EleutherAI / lm-evaluation-harness

A framework for few-shot evaluation of language models.
https://www.eleuther.ai
MIT License
6.73k stars 1.79k forks source link

Clarification on Multiple Choice Question Handling in LM-Harness #2136

Open monk1337 opened 2 months ago

monk1337 commented 2 months ago

I am currently exploring the internal workings of the LM-Harness library and am considering contributing to its documentation to help clarify some of its mechanisms for future users.

I have a query regarding the handling of multiple-choice questions (MCQs) within the library. From what I gather, each MCQ is broken down into separate inputs corresponding to each choice, and each is then evaluated by the model. Could you please confirm if my understanding is correct, and elaborate on how exactly the library processes these inputs to select the most probable answer?

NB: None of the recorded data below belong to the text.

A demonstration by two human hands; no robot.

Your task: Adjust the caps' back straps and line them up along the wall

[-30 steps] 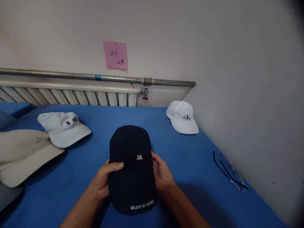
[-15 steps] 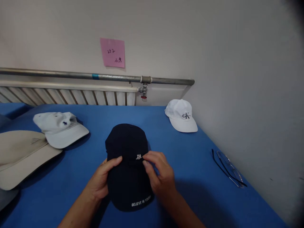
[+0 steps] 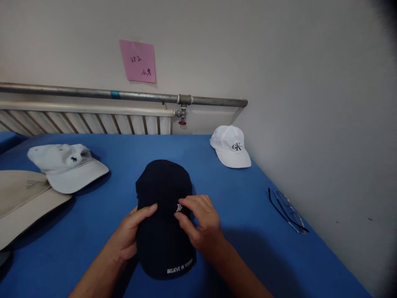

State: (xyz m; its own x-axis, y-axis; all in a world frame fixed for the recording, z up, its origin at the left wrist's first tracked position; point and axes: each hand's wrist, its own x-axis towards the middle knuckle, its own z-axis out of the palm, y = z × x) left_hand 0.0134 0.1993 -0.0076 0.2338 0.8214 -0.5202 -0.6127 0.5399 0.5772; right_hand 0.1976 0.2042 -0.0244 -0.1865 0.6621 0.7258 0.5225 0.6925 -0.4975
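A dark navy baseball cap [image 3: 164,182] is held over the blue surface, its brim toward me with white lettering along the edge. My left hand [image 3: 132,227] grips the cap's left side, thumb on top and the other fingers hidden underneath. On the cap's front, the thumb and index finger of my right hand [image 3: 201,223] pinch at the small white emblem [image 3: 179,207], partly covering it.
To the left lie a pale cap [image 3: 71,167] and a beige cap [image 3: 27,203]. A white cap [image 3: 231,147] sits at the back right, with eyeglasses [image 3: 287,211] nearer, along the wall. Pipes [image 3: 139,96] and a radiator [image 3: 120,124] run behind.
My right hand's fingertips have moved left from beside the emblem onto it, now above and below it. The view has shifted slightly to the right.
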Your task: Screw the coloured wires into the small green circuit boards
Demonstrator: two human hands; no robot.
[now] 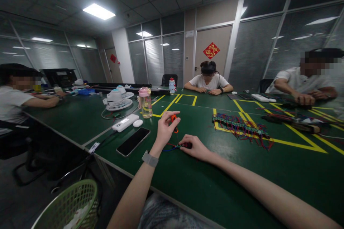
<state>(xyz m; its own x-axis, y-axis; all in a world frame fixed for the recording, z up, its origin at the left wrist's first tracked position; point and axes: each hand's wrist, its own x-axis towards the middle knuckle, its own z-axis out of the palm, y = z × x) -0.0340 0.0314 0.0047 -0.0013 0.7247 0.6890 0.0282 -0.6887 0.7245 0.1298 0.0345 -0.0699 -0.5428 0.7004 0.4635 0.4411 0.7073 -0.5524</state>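
Observation:
My left hand [164,130] is closed around the orange and black handle of a screwdriver [175,125]. Its thin shaft points down, with the tip at a small green circuit board [177,146] on the table. Pinched at the board's right side are the fingers of my right hand [195,147], which partly cover it. Red and blue wires [169,148] run from the board to the left, behind my left wrist. Something dark and reddish shows under my right fingers, too small to make out.
Left of my hands lie a phone [133,141], a white power bank-like box [125,123] and a pink-lidded bottle [145,103]. Several wired circuit boards [239,124] lie in a row to the right. A green basket [88,189] stands below the table edge. Three other people sit around the table.

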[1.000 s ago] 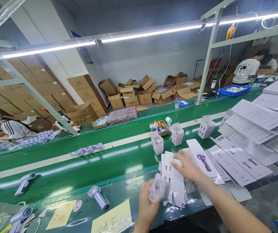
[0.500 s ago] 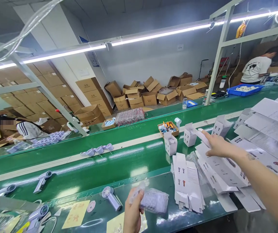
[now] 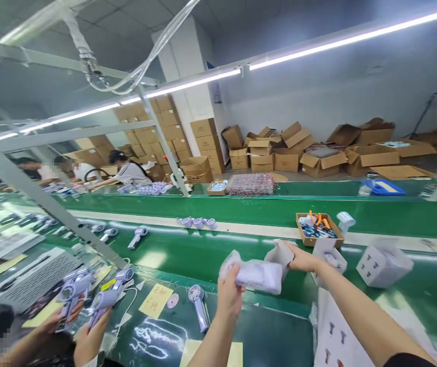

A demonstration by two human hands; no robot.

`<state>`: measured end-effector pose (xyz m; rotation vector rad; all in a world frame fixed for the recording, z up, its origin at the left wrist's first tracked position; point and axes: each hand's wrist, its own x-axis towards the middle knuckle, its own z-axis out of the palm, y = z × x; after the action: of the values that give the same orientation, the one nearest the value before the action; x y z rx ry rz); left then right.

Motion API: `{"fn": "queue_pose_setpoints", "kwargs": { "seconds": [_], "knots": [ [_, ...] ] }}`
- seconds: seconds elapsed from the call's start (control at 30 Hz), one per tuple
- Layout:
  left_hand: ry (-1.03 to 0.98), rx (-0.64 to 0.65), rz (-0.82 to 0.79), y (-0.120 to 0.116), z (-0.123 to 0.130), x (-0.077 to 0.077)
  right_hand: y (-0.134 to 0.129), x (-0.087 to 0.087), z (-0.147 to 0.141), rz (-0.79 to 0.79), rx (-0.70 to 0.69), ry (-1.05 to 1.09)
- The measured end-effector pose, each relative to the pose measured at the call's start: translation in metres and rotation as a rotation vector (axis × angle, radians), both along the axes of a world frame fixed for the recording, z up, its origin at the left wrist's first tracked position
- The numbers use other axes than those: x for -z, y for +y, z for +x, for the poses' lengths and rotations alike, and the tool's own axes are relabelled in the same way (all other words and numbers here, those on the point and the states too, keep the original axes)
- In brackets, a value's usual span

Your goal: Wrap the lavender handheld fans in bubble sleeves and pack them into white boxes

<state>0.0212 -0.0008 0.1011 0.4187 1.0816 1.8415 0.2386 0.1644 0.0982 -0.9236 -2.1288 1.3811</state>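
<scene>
Oblong pale-lavender bundle in crinkled translucent plastic (image 3: 262,276): held up, roughly level, seen against the glossy green belt (image 3: 165,262). Left hand (image 3: 229,291) curled tightly round its left end; loose wrap bunches above the fingers. Right hand (image 3: 301,257) pinching a thin, bent white card piece (image 3: 277,256) by the bundle's right end; contact between the two cannot be told. Near: lavender plastic fan (image 3: 202,315), round slotted head, cylindrical handle, on smooth dark-green worktop (image 3: 272,331). Left of it: yellow paper sheet with red handwriting (image 3: 155,302), small pink disc (image 3: 172,300). Right: flat printed white carton (image 3: 336,331); farther, square-sided white card box (image 3: 382,265) and shallow brown cardboard tray (image 3: 312,241) holding orange-handled tools (image 3: 320,220).
</scene>
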Motion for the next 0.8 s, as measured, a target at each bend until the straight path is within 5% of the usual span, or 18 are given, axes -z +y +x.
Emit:
{"fn": "queue_pose_setpoints", "kwargs": {
  "seconds": [0.2, 0.37, 0.53, 0.67, 0.8],
  "knots": [
    [0.128, -0.072, -0.053, 0.074, 0.024, 0.014, 0.037, 0.027, -0.022, -0.189, -0.022, 0.111],
    [0.187, -0.18, -0.155, 0.08, 0.032, 0.031, 0.021, 0.056, -0.029, -0.409, 0.277, 0.176],
    [0.255, -0.123, -0.214, 0.08, 0.036, 0.019, 0.005, 0.072, -0.037, -0.533, 0.415, 0.205],
    [0.834, -0.197, -0.192, 0.086, 0.036, 0.011, 0.009, 0.07, -0.036, -0.502, 0.314, 0.253],
    [1.481, 0.02, -0.116, 0.094, 0.046, 0.011, 0.017, 0.069, -0.027, -0.508, 0.298, 0.236]
  ]
}}
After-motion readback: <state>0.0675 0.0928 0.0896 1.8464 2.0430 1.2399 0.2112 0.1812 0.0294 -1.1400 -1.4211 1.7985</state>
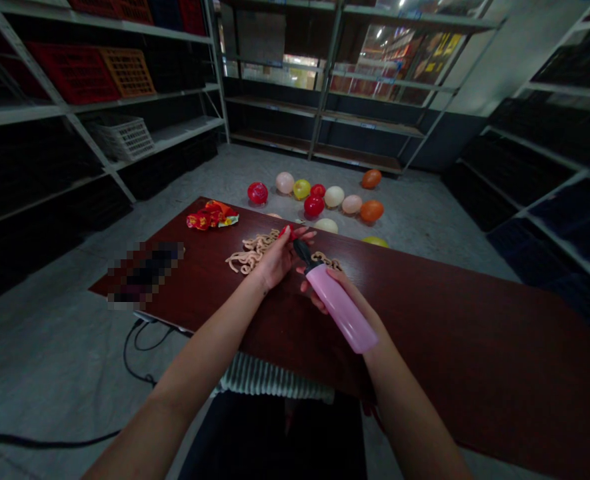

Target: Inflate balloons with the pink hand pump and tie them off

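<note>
My right hand (319, 293) is wrapped around a pink balloon pump (343, 310) with a black nozzle (302, 252), which points up and left above the table. At the nozzle's tip, my left hand (279, 260) pinches a small red balloon (285, 231) that looks uninflated. Whether the balloon's neck is over the nozzle, I cannot tell. Behind my left hand lies a heap of limp beige long balloons (252, 252), and a smaller bunch of beige long balloons (327, 259) is beyond the pump.
A crumpled red and yellow wrapper (212, 215) lies on the dark wooden table (455, 333). A blurred-out dark object (147, 272) sits at its left. Several inflated balloons (315, 205) rest on the floor. Black cables (139, 353) hang at left. Shelves (269, 105) surround the area.
</note>
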A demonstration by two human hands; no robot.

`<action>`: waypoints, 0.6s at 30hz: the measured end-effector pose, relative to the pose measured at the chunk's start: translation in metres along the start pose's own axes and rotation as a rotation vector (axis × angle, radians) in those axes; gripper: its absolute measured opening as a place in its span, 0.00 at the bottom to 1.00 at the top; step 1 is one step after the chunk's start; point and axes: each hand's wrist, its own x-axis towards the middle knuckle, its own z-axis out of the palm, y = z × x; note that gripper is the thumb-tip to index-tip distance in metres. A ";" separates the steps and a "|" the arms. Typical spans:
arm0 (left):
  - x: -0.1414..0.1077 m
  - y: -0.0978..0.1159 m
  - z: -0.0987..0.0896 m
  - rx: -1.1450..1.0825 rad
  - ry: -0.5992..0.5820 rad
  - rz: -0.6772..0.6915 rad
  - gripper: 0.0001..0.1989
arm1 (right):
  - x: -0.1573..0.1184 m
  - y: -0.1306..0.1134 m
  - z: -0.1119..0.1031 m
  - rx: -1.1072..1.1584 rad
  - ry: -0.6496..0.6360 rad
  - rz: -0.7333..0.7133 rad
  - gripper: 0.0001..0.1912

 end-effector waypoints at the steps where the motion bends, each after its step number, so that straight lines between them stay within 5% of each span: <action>1: 0.000 0.000 0.000 -0.025 0.020 -0.001 0.15 | 0.000 0.001 -0.001 -0.011 0.001 0.018 0.28; 5: -0.002 0.002 0.003 -0.155 0.020 -0.073 0.13 | -0.004 0.005 0.004 -0.064 0.038 0.089 0.26; 10: -0.008 0.017 0.006 -0.224 -0.016 -0.163 0.29 | -0.004 0.006 0.014 -0.165 0.096 0.035 0.24; 18: -0.006 0.031 0.003 -0.196 0.259 -0.038 0.27 | 0.005 0.007 0.012 -0.466 -0.051 0.055 0.44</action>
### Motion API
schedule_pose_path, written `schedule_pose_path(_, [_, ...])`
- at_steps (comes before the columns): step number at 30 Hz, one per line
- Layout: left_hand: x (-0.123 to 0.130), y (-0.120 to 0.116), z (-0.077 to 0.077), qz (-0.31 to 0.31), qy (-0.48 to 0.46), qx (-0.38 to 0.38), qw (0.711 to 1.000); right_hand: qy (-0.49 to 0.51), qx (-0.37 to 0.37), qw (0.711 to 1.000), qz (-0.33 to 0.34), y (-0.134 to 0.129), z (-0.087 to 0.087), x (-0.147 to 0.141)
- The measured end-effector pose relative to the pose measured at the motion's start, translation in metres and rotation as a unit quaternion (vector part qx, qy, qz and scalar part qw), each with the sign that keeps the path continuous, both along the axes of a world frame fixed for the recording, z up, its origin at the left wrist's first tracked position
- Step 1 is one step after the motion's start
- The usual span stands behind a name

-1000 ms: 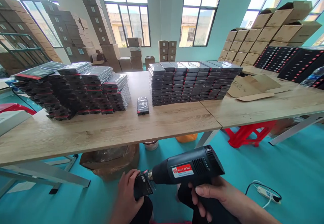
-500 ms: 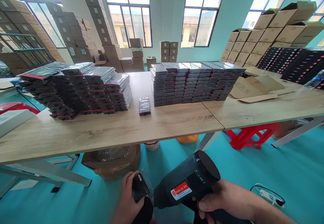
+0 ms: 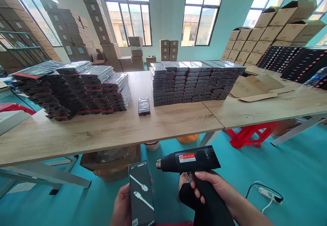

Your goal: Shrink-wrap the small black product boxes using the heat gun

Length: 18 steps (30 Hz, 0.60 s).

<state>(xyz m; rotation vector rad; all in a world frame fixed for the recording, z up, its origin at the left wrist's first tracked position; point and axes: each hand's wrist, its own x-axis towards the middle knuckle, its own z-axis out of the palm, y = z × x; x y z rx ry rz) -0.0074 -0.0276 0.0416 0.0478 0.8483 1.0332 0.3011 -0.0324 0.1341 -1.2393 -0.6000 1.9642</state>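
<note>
The flat black rectangular box printed with a white cable now stands upright in the near foreground, its printed face turned toward the camera; half a second ago it was tilted end-on, with the gun's nozzle close against it. The left hand grasps it from the left edge, fingers wrapped behind it. The black pistol-shaped heat gun with a red label has swung up and level, its metal nozzle pointing left, just above and to the right of the box and apart from it. The right hand is clenched around its grip. On the far wooden table, the single wrapped black box lies between the two groups of stacked boxes, unmoved.
</note>
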Motion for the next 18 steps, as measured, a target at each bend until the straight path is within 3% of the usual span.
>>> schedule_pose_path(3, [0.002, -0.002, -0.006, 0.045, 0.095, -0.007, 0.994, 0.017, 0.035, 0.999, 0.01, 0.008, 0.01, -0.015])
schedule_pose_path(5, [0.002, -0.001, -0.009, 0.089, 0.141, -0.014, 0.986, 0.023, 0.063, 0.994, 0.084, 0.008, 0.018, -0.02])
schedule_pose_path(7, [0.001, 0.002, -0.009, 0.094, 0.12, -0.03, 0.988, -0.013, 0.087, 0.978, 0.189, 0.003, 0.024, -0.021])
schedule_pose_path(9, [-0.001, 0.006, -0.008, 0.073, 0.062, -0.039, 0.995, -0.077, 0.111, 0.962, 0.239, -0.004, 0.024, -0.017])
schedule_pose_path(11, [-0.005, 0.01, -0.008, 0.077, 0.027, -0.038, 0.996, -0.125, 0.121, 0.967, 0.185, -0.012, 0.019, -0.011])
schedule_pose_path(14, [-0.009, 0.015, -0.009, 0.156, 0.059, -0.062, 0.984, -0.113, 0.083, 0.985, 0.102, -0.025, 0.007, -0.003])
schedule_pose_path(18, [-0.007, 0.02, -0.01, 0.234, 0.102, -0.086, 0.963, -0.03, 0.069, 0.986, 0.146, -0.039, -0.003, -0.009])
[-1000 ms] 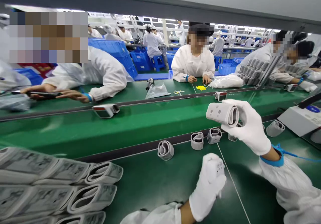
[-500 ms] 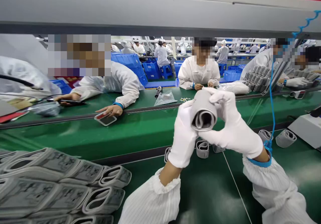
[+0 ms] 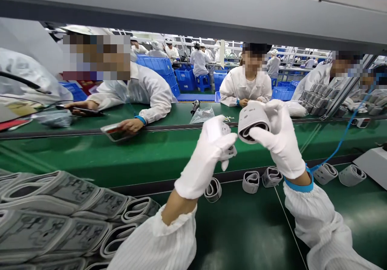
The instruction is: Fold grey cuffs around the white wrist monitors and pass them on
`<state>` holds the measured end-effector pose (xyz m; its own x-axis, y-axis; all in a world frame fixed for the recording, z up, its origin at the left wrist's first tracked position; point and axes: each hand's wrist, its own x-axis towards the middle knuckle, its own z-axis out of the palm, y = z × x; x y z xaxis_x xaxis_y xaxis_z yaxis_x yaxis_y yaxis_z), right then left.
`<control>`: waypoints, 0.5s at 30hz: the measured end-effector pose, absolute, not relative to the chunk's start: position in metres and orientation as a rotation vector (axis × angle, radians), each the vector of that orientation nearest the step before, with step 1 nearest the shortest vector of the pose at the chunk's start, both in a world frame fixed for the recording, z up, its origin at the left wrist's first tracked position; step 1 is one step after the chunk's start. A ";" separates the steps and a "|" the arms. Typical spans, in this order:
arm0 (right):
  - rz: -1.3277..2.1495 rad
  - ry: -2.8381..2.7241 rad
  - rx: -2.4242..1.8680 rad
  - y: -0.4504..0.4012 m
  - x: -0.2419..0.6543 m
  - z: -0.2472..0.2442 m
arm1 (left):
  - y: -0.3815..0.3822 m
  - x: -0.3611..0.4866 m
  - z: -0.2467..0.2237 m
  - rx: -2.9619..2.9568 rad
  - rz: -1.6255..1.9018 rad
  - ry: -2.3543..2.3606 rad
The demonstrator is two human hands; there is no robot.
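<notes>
My right hand (image 3: pixel 284 141), in a white glove with a blue wrist strap, grips a rolled grey cuff (image 3: pixel 253 121) between thumb and fingers above the green belt. To its left, my left hand (image 3: pixel 204 157), also gloved, is closed around a small white and grey device (image 3: pixel 228 152), partly hidden by the fingers. The two hands are apart. Below them, on the dark green surface, stand rolled grey cuffs, one (image 3: pixel 213 190) under my left hand and another (image 3: pixel 250 182) further right.
Stacked grey cuffs (image 3: pixel 54 229) fill the lower left. The green conveyor (image 3: pixel 157 153) crosses ahead; a person's hand (image 3: pixel 131 127) holds a device at its far edge. A metal beam (image 3: pixel 193 12) spans the top. A white box (image 3: pixel 373 163) stands at right.
My hands have separated, the left moving left and away from the cuff. A small device now shows in my left hand. The cuff has risen slightly. Across the belt, the person's held device has tilted.
</notes>
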<state>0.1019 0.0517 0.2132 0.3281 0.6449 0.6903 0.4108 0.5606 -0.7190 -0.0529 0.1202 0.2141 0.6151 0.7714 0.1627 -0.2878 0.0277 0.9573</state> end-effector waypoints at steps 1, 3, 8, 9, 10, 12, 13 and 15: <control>0.179 -1.278 -1.022 0.055 0.105 0.212 | 0.121 -0.057 0.215 1.286 0.834 0.454; 0.146 -1.286 -0.996 0.061 0.111 0.209 | 0.126 -0.064 0.217 1.268 0.806 0.440; 0.101 -1.403 -1.012 0.068 0.116 0.200 | 0.142 -0.068 0.216 1.084 0.756 0.374; 0.092 -1.415 -1.021 0.068 0.117 0.199 | 0.144 -0.068 0.215 1.050 0.725 0.370; 0.089 -1.424 -1.027 0.068 0.117 0.198 | 0.146 -0.067 0.215 1.025 0.688 0.370; 0.118 -1.446 -1.022 0.067 0.118 0.196 | 0.148 -0.066 0.216 1.000 0.610 0.367; 0.140 -1.464 -1.007 0.067 0.119 0.195 | 0.147 -0.065 0.216 0.998 0.572 0.361; 0.189 -1.509 -0.969 0.068 0.121 0.192 | 0.145 -0.063 0.216 0.997 0.559 0.373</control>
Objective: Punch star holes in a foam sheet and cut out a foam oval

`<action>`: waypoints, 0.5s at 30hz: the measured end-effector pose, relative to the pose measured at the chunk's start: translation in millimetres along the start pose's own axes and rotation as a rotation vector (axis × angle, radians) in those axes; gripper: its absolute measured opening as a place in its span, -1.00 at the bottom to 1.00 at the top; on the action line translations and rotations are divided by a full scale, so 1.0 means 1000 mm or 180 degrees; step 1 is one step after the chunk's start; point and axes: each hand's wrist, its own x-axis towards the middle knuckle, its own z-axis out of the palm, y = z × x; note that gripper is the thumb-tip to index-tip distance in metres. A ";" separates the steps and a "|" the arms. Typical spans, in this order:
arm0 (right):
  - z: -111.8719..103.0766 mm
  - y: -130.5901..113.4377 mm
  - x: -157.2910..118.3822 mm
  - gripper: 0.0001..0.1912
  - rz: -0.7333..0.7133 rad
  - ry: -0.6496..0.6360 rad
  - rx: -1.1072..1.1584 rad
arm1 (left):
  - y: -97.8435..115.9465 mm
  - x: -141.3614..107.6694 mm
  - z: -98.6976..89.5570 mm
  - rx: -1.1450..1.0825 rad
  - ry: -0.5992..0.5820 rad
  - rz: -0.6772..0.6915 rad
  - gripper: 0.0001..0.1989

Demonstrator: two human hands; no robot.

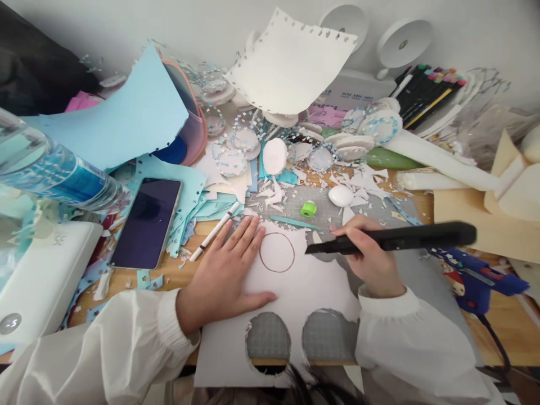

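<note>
1. The left hand [230, 270] lies flat, fingers stretched out and not gripping anything, pressing on the white sheet [310, 298].
2. The right hand [371, 261] has its fingers curled tight around a black cutter [415, 237]. The tip is near the drawn circle [277, 252]; I can't tell if it touches the sheet.
3. The sheet lies in front of the person, partly on a gray mat [436, 298]. It looks light, thin and a bit stiff, and may bend near its two big holes. The best place to press is the solid part, away from the blade.
4. The cutter looks stiff and easy to lift. Its thick body is the safe place to hold.
5. A green thing [309, 209], a thin teal stick [293, 222] and paper scraps [274, 194] crowd the far edge.
6. Left on the wooden surface [126, 277] are a pen [214, 232], phone [147, 223] and bottle [59, 169]. A blue glue gun [478, 281] lies right.
</note>
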 end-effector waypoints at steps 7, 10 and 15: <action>0.050 -0.020 -0.022 -0.91 -0.0126 -0.0192 -0.1076 | 0.003 -0.002 0.004 0.0022 0.0227 -0.0273 0.11; 0.061 -0.020 -0.031 -0.92 -0.0348 -0.0103 -0.1459 | 0.002 -0.003 0.005 -0.0001 0.0199 -0.0268 0.10; 0.067 -0.014 -0.034 -0.90 -0.0887 -0.0078 -0.1804 | 0.002 -0.003 0.005 -0.0018 0.0192 -0.0250 0.08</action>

To illustrate my question with an example:

Context: "For a physics exam:"
Question: "What is the speed of light?"
Choices:

A. "300,000 km/s"
B. "150,000 km/s"
C. "299,792 km/s" (Correct)
D. "None of the above"

As I understand it, the library constructs individual requests for each choice as follows, using task.py:972

Each of these inputs is then fed into the model. Could you clarify whether the library simply extracts the first token's response, or if there's a more complex mechanism at play involving the vocabulary to determine which choice is the most likely correct answer?

Then the answers are fed into the model.

For a physics exam: What is the speed of light? A: 300,000 km/s -> model

and output might look like this?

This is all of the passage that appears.